Follow this workflow for every new service:

1. Planning Phase

Determine Installation Method:

Is the service containerized?
├─ Yes → Use Podman Quadlet pattern (see references/role-examples.md: Immich)
└─ No → Is it available in DNF/RPM repositories?
    ├─ Yes → Use Package installation (see references/role-examples.md: Jellyfin)
    └─ No → Use Binary download/installation (see references/role-examples.md: FileBrowser)

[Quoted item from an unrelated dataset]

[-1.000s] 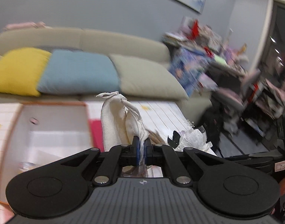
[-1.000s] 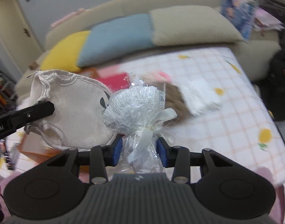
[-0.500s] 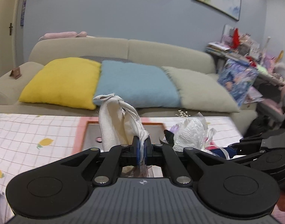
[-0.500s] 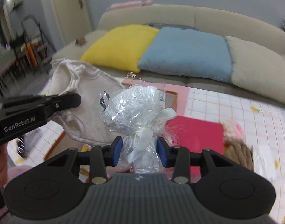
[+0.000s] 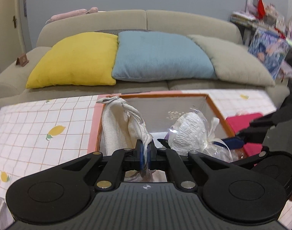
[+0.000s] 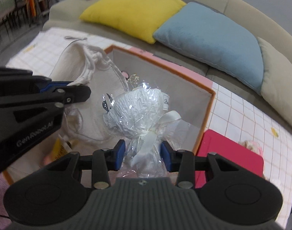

Identify Required Integrations:

• Web interface? → Needs NGINX reverse proxy
• Needs firewall port access? → Firewall configuration
• Custom storage locations? → SELinux contexts required
• Subdomain access? → DNS rewrite in AdGuard

2. Directory Setup

Create the role directory structure:

mkdir -p roles/[service_name]/{defaults,tasks,handlers,templates,meta}

Required directories:

• defaults/

  - Default variables (always created)

• tasks/

  - Task files (always created)

• handlers/

  - Event handlers (always created)

• templates/

  - Jinja2 templates (if service needs config files or systemd units)

• meta/

  - Role metadata (always created)

3. Core Implementation

Step 3.1: Create defaults/main.yml

Define all configurable variables following this pattern:

---
# Default variables for [Service] role

# Service user configuration
service_user: ndelucca
service_group: ndelucca

# Directory configuration
service_base_dir: /opt/service  # or /srv/service
service_working_dir: "{{ service_base_dir }}/data"
service_config_dir: "{{ service_base_dir }}/config"

# Service configuration
service_name: service
service_enabled: true
service_state: started

# Network configuration
service_bind_address: 127.0.0.1  # ALWAYS 127.0.0.1 for web services
service_port: 8080

# Firewall settings
service_firewall_enabled: false  # false if behind NGINX
service_firewall_zone: FedoraServer

# SELinux configuration
service_manage_selinux: true

See

references/checklists.md

for complete variable definition checklist.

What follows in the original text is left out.